Stored data:
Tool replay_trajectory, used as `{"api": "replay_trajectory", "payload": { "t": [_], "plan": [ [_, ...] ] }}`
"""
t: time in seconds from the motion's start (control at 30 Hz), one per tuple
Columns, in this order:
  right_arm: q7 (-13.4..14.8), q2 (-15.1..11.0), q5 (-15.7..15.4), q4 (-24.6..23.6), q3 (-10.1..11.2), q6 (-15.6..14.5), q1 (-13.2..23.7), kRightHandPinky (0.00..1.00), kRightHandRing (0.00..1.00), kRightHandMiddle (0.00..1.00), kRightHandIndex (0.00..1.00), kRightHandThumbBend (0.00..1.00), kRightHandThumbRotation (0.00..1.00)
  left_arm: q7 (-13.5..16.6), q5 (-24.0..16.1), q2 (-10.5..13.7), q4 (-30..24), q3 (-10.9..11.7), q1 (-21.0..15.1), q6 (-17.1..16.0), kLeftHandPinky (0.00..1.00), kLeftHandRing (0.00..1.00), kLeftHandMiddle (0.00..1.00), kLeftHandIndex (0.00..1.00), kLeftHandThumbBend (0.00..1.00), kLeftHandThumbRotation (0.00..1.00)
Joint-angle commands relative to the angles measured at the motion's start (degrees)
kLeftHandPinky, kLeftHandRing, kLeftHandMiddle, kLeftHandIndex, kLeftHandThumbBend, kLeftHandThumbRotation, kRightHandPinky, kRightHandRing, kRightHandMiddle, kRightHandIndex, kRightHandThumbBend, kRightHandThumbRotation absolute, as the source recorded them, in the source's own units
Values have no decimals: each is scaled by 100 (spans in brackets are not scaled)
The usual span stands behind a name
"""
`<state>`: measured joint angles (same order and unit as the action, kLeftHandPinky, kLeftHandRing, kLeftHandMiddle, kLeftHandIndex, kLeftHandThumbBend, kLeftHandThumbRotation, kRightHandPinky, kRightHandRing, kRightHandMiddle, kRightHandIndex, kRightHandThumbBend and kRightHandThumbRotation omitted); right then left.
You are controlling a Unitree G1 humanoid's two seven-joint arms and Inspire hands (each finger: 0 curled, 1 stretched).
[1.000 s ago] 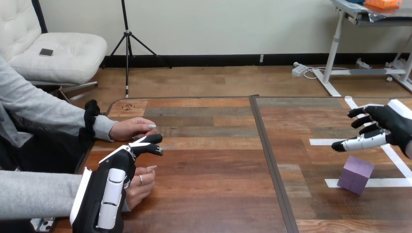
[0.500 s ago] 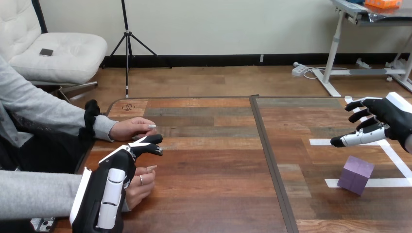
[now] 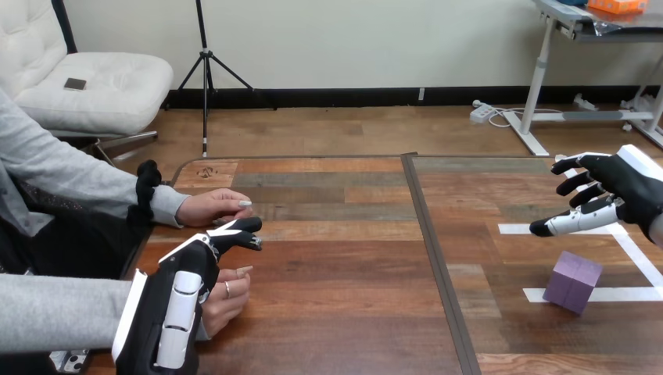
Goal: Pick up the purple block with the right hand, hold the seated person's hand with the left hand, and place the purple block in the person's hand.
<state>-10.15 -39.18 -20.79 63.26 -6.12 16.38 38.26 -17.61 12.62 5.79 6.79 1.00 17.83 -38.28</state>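
Note:
The purple block [image 3: 572,281] stands on the table at the right, across a strip of white tape. My right hand [image 3: 618,191] hovers above and slightly behind it, open, fingers spread toward the left, apart from the block. My left hand [image 3: 184,293] is at the lower left, fingers relaxed and pointing right, holding nothing. It sits over the person's near hand [image 3: 227,301], which rests on the table; I cannot tell if they touch. The person's far hand [image 3: 213,207] lies flat on the table behind my left hand.
White tape lines [image 3: 602,294] mark a square at the table's right. A dark seam [image 3: 432,250] runs front to back down the table's middle. Bare wood lies between the seam and the person's hands.
My right hand has risen a little and drifted slightly left above the block. The left hand, the block and the person's hands have not moved.

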Motion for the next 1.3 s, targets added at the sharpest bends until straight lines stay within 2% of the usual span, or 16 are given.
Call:
{"api": "replay_trajectory", "payload": {
  "t": [0.0, 0.3, 0.43, 0.6, 1.27],
  "plan": [
    [20, -184, 4, -305, -13, 128, 11, 65, 78, 80, 81, 100, 18, -44, 2, 11, 2, 59, -332, -100, 92, 84, 77, 57, 55, 100],
    [-46, -144, -17, -370, -51, 124, -152, 71, 81, 83, 82, 100, 20, -58, 23, 21, -84, 54, -299, -2, 92, 84, 77, 57, 56, 100],
    [-115, -134, -44, -380, -82, 59, -205, 73, 82, 84, 83, 100, 20, -87, 35, 22, -30, 66, -323, -73, 92, 85, 77, 57, 56, 100],
    [-28, -136, -149, -344, -160, 84, -262, 76, 85, 86, 84, 100, 20, -114, 59, 32, -29, 76, -322, -70, 92, 85, 77, 57, 55, 100],
    [43, -164, -256, -346, -258, 124, -505, 74, 84, 86, 83, 100, 16, -147, 49, 31, 5, 106, -331, -104, 90, 85, 78, 56, 57, 100]
  ]
}}
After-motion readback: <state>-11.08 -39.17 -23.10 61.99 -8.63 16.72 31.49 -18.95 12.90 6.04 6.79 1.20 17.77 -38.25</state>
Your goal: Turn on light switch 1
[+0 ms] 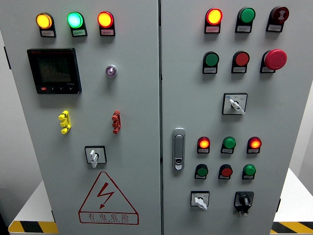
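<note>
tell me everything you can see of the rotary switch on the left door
The rotary switch has a white knob on a square black plate that looks like plastic. Its pointer aims down, tilted slightly left. It sits low on the grey left door, above the red warning triangle and below the yellow clip. Nothing touches it.

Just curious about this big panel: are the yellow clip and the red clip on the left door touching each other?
Apart. The head view shows the yellow clip and the red clip with a wide stretch of bare grey door between them.
</note>
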Robot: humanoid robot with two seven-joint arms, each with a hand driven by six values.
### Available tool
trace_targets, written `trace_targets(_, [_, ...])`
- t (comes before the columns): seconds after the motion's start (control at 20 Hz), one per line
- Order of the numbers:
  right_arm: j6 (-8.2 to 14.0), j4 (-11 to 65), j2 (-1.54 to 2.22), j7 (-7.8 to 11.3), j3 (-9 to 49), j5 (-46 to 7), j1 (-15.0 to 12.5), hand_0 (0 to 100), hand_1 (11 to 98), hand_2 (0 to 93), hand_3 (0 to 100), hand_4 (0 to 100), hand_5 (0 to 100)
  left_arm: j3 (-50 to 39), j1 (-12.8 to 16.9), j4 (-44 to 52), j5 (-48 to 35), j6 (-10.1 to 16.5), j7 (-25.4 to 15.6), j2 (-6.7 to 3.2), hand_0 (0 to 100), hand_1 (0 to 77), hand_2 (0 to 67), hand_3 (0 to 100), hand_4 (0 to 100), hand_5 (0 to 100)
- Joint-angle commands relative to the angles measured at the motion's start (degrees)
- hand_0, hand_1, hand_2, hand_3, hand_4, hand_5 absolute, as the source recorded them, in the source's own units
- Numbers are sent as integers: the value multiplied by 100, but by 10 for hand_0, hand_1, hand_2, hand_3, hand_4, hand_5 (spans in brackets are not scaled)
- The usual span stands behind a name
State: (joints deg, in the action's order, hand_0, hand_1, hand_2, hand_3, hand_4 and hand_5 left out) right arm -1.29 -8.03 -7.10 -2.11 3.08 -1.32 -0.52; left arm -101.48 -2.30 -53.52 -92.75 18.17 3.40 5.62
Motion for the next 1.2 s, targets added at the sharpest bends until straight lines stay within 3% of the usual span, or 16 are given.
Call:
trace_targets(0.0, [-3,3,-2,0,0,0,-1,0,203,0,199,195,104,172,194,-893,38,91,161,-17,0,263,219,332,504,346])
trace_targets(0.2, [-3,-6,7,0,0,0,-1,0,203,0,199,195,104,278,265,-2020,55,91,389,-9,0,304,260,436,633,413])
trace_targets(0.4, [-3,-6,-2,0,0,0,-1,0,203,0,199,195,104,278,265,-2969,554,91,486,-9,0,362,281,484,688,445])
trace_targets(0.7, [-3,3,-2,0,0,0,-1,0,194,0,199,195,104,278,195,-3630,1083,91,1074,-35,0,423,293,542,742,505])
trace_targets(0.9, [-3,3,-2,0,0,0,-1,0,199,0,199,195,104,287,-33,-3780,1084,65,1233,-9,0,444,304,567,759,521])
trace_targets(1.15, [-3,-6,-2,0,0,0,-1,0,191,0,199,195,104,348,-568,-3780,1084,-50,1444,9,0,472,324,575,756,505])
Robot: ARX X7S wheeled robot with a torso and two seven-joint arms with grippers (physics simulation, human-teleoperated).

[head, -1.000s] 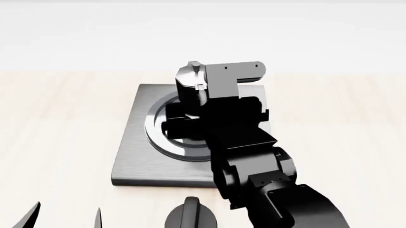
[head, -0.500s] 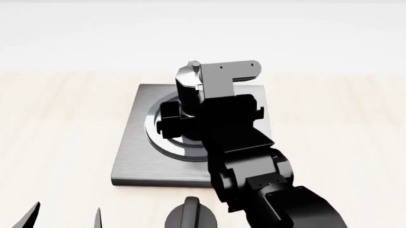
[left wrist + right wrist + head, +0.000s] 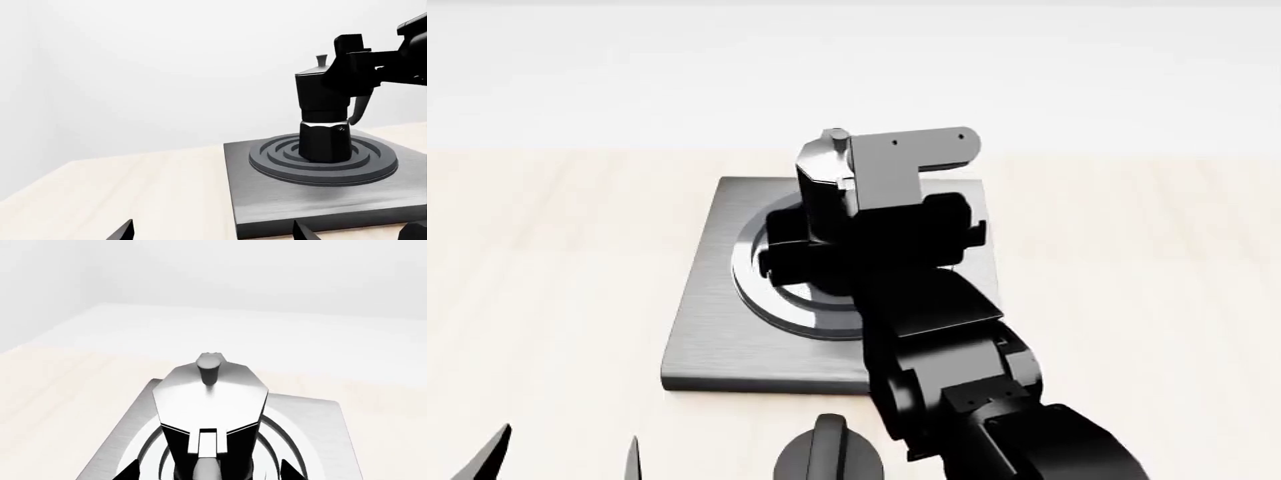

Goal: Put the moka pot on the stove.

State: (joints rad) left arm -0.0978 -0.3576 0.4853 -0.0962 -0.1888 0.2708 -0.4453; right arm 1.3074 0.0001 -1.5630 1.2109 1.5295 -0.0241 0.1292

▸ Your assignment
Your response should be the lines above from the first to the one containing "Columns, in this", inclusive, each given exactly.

▸ Exercise answer
Tool replay_trajectory, used as `{"api": "replay_trajectory", "payload": { "t": [_], "plan": [ [_, ...] ] }}`
"""
t: time in seconds from the motion's start (control at 30 Hz), one per tuple
Columns, in this order:

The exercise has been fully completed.